The Art Institutes are a collection of for-profit art schools that are owned by Education Principle Foundation and the remnants of two failed parent companies: for-profit college operator Education Management Corporation (EDMC) and Dream Center Education Holdings (DCEH).[3][4][5][6] The Art Institutes offer several programs at the associate's, bachelors, and master's levels, as well as other programs for non-degree seeking students. At its height, The Art Institutes, as a for-profit college entity, had more than 50 campuses. However, as the for-profit education sector came under scrutiny, many campuses saw a marked decrease in enrollment. At least 35 schools closed in 2017–18, and some were sold, leaving about a dozen schools under two separate owners.[7][8] The Art Institutes have also faced accreditation issues, which has led to lawsuits from former students.

The Art Institutes
The Art Institutes.png
The Art Institutes logo
MottoThe hardest thing you'll ever love.[1]
Established1969 (1969)
United States


The Art Institutes system was created in 1969 when Education Management Corporation (EDMC) acquired The Art Institute of Pittsburgh,[9][10][11] which was founded in 1921.[12]

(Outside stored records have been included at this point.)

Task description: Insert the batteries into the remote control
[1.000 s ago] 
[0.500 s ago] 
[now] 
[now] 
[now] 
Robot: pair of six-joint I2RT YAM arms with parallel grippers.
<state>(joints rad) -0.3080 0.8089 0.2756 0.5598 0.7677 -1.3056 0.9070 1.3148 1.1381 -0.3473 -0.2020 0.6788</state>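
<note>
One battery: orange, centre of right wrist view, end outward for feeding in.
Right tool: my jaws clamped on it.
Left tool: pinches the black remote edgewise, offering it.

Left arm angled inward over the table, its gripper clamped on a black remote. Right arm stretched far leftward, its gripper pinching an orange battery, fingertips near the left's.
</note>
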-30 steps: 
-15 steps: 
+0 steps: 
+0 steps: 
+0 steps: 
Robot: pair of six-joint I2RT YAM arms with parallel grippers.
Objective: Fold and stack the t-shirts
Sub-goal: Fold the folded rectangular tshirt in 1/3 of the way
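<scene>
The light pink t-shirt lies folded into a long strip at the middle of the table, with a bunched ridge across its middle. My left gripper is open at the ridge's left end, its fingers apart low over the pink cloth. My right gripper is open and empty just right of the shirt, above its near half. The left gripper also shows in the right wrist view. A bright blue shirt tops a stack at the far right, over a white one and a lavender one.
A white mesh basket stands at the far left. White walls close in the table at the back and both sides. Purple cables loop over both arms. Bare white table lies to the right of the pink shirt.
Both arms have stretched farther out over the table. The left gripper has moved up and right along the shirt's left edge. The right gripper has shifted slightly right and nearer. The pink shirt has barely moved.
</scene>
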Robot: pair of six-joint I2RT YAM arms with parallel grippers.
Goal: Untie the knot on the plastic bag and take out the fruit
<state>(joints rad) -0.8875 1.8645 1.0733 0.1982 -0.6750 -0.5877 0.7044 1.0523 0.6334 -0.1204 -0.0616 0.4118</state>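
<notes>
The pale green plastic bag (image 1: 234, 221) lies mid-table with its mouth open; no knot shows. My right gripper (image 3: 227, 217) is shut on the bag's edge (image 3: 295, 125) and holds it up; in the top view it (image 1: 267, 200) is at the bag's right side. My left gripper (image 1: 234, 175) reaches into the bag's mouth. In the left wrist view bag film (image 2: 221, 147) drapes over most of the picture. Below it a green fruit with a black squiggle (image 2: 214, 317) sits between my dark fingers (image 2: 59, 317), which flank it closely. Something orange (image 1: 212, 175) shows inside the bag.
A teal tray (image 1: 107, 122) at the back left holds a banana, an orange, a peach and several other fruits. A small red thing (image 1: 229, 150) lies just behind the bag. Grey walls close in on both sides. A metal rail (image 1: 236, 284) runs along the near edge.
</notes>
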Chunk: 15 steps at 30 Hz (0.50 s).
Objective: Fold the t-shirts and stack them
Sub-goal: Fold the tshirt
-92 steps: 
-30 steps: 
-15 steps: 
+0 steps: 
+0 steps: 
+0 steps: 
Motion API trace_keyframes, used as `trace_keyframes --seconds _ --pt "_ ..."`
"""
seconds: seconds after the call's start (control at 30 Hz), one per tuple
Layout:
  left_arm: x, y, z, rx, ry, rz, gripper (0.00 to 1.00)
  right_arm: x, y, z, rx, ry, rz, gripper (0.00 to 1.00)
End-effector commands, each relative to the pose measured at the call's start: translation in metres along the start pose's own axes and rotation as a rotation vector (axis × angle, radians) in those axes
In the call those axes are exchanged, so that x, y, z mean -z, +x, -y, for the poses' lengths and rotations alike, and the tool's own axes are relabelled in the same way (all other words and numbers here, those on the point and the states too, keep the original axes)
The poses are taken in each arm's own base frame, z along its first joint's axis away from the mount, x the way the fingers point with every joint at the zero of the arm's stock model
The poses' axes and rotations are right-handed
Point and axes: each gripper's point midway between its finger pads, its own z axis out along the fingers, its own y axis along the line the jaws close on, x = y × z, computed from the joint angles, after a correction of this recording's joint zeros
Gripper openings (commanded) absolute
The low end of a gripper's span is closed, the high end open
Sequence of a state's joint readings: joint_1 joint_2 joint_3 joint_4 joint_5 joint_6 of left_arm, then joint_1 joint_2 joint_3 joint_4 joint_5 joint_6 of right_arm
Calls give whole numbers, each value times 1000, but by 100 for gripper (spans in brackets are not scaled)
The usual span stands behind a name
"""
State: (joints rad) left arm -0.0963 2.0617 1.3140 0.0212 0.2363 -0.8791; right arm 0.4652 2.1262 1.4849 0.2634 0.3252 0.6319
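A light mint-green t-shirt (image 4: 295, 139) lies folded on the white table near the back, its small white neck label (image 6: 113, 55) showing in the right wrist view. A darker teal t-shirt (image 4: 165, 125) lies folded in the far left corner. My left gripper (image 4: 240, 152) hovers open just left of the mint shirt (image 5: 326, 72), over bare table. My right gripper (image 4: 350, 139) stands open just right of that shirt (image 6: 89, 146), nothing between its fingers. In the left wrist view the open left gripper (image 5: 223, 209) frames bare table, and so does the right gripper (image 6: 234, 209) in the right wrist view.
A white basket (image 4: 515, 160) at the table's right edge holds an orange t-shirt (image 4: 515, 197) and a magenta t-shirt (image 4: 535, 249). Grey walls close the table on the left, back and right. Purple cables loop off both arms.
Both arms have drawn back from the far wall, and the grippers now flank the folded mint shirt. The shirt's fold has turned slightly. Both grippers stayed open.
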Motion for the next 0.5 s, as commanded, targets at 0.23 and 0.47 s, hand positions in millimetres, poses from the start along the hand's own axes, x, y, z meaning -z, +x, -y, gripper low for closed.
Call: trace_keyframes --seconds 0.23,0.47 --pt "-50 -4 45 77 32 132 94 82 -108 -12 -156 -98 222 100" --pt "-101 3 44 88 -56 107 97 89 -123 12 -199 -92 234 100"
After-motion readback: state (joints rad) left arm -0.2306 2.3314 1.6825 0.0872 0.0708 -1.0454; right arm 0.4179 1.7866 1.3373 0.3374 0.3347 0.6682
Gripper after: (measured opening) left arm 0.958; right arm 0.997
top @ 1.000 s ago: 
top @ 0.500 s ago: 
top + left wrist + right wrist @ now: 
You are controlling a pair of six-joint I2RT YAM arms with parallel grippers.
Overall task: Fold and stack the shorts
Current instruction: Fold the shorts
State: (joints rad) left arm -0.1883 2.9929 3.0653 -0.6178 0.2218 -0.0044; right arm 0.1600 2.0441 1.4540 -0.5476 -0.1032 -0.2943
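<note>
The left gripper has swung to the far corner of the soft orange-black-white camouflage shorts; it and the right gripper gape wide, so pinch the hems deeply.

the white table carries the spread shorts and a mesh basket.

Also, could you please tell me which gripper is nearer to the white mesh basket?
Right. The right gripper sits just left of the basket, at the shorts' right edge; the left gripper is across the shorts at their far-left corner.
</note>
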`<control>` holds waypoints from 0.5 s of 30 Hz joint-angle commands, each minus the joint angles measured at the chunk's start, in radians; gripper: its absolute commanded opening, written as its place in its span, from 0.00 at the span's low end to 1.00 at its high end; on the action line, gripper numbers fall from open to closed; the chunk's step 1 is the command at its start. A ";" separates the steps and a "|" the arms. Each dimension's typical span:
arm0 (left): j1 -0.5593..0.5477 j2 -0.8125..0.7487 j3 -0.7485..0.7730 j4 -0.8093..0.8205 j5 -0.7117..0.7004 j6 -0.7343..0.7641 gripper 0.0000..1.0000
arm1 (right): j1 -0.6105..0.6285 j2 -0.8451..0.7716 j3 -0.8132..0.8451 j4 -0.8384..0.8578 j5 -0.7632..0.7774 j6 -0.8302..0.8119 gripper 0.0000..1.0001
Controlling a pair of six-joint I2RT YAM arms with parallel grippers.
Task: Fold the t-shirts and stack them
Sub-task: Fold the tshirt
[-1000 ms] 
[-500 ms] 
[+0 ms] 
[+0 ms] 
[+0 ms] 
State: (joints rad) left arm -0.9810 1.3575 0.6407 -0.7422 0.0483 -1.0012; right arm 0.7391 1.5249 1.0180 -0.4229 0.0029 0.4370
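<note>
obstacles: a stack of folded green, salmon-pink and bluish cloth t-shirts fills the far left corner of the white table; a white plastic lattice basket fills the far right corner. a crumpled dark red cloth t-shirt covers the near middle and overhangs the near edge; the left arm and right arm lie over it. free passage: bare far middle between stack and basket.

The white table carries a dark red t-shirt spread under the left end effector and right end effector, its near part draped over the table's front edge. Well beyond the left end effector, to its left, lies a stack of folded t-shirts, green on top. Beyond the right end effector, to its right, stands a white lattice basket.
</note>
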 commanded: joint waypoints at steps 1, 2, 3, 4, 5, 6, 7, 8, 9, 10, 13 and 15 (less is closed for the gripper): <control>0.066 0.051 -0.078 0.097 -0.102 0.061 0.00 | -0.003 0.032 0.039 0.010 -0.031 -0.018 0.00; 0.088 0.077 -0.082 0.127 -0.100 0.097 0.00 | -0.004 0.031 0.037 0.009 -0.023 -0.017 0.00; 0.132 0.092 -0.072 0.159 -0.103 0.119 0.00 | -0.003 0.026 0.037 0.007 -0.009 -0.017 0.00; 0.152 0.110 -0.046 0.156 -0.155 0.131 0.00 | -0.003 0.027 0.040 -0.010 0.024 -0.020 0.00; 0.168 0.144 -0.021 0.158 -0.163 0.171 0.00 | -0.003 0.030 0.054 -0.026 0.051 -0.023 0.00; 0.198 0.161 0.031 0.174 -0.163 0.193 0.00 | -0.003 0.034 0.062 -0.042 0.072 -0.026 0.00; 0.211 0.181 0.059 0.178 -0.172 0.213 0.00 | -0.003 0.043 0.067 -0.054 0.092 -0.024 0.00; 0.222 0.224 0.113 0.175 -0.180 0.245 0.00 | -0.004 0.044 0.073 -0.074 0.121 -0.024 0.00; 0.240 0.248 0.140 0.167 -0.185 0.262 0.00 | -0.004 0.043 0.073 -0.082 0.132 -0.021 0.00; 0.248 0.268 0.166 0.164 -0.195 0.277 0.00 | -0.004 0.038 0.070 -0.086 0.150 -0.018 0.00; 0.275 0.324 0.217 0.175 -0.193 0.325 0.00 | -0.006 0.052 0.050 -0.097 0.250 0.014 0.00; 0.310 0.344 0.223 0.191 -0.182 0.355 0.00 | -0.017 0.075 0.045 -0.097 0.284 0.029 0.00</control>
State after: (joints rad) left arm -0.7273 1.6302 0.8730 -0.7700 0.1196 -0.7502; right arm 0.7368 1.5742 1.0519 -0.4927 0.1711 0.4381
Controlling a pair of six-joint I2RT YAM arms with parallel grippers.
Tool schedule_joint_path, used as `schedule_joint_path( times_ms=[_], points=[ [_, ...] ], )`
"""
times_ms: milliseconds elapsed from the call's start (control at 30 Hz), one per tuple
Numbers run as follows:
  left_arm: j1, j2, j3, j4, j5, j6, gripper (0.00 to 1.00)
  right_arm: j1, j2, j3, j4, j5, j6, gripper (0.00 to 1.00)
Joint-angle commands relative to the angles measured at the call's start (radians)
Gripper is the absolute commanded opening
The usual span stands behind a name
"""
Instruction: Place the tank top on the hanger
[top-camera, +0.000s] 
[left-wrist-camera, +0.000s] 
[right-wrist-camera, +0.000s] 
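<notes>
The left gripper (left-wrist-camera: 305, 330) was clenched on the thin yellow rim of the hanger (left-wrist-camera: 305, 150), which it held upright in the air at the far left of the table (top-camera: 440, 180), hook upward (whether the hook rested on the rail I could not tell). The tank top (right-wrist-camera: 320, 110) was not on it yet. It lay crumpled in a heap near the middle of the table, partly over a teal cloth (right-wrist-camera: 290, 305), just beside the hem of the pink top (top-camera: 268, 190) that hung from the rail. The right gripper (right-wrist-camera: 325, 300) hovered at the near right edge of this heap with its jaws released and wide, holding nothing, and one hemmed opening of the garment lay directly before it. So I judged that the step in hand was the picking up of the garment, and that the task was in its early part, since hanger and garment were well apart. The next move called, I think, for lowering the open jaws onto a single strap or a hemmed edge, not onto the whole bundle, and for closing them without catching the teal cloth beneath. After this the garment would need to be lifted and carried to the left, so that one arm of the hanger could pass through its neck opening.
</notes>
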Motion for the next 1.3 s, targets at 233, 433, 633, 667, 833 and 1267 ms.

Starting in 2000, The Art Institutes began offering bachelor's degrees[13] and, in 2001, launched its distance education program, Art Institute Online, which began offering bachelor's and non-degree programs online.[11][14] The Art Institutes expanded through the acquisition of existing art colleges and the establishment of new Art Institutes.[15] In 2001, there were around 20 campuses of The Art Institutes;[11] this grew to approximately 30 locations in 2006[16] before reaching 50 Art Institutes in 2010.[17]

In 2012, The Art Institute schools began to experience a decrease in the number of new students enrolling, seeing enrollment numbers drop by approximately 20 percent between the second quarter of the 2012 fiscal year and the start of 2013. EDMC has attributed the drop in enrollment to limited access to Parent Loan for Undergraduate Students and the economic recession.[9] In February 2013, EDMC announced plans for a three-year-old tuition freeze at The Art Institutes. Under this plan, the company pledged to maintain the current cost of tuition through 2015.[18]

In June 2013, EDMC announced that its President John Mazzoni would resign effective July 14, 2013, after 27 years at the organization. Charles Restivo, Group Vice President, would become the Interim President of The Art Institutes.[19] In 2014, the US Department of Education reported that ten EDMC campuses, including several Art Institutes, were placed under heightened cash monitoring. The Art Institute of Pittsburgh was one of the schools listed.[20]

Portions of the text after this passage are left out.